When Roaring Kitty made a sudden, possibly faked and definitely spammy return to social media it triggered a surge in GameStop and adjacent 2021-era meme stocks, and excitement that another massive wave of hedge fund-wrecking short-squeezing was under way.

This time — true believers hope, at least — it might even be the mythical “REAL” short squeeze that will ruin all hedge funds, topple the entire global financial system and make diamond-hand apes fabulously wealthy in the process.

As Bryce noted at the time, some short positions in GameStop were shaken out, but this wasn’t a 2021 redux. In fact, the overall squeeze on short US equity positions has been notable, but it doesn’t even compare to those that happened around other big market turns like December 2023 and April 2020.

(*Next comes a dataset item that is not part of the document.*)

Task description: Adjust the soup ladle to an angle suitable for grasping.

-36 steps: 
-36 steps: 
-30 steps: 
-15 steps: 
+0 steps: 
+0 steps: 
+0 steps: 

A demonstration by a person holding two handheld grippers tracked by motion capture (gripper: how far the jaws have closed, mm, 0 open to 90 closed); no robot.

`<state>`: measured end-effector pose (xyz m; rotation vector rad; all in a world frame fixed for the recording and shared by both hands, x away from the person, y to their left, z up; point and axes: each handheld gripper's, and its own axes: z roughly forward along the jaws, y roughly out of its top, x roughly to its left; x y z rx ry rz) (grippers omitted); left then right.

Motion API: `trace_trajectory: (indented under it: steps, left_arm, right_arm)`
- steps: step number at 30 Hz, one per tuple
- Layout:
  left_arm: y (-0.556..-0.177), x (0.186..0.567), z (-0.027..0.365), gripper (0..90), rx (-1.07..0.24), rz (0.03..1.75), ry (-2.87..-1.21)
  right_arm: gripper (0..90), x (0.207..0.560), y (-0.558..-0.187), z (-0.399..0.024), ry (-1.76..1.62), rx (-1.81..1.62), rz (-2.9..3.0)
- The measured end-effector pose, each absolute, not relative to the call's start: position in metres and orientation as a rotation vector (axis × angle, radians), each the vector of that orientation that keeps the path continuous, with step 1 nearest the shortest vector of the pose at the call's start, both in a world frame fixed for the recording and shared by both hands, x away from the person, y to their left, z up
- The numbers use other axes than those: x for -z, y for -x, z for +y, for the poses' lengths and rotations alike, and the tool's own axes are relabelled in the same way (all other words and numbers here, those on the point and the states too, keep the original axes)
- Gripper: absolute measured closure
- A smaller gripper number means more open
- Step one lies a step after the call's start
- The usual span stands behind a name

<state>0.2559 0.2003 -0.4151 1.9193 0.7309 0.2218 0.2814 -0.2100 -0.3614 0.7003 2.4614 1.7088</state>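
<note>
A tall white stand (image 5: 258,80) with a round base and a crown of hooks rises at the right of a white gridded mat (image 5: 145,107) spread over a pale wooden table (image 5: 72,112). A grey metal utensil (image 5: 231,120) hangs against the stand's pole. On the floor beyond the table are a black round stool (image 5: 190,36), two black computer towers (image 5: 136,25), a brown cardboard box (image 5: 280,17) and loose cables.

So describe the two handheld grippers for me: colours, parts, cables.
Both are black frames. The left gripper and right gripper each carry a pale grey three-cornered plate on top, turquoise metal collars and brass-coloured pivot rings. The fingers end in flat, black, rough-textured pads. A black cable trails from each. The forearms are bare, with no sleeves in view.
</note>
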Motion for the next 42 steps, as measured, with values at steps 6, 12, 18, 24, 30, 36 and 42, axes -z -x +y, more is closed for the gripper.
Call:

Goldman Sachs’ basket of the most shorted stocks by hedge funds has jumped by 25 per cent in recent weeks, flipping a 10 per cent year-to-date loss through April to a 7 per cent gain. But compared to the 2021 earthquake this has just been a minor tremor.

Moreover, thanks to the performance of popular longs like Nvidia, Meta and TSMC, hedge funds are generally doing well, with the average US long-short equity hedge fund up 8 per cent so far this year, according to estimates from Goldman’s prime brokerage. Here’s how Goldman’s “VIP” index of popular hedge fund longs have done versus the equal-weighted S&P 500 and a basket of the most popular short positions:

Most of all, despite all the online fury, single-stock short sellers seem to be going the same way as switchboard operators, town criers and broomsquires.

OK that’s a slight overstatement, but, as FTAV has pointed out before, there’s just a lot less of it around, with most shorting migrating away from individual stocks and towards index-level hedging.

Median short interest in S&P 500 companies has picked up a little lately, but remains near historical lows, and for the US stock market as a whole it is negligible:

Maybe we see a bit more action in the coming weeks, but there’s just not enough kindling out there to ignite the kind of short inferno that we saw in early 2021. Not that this will stop the “superstonkers”.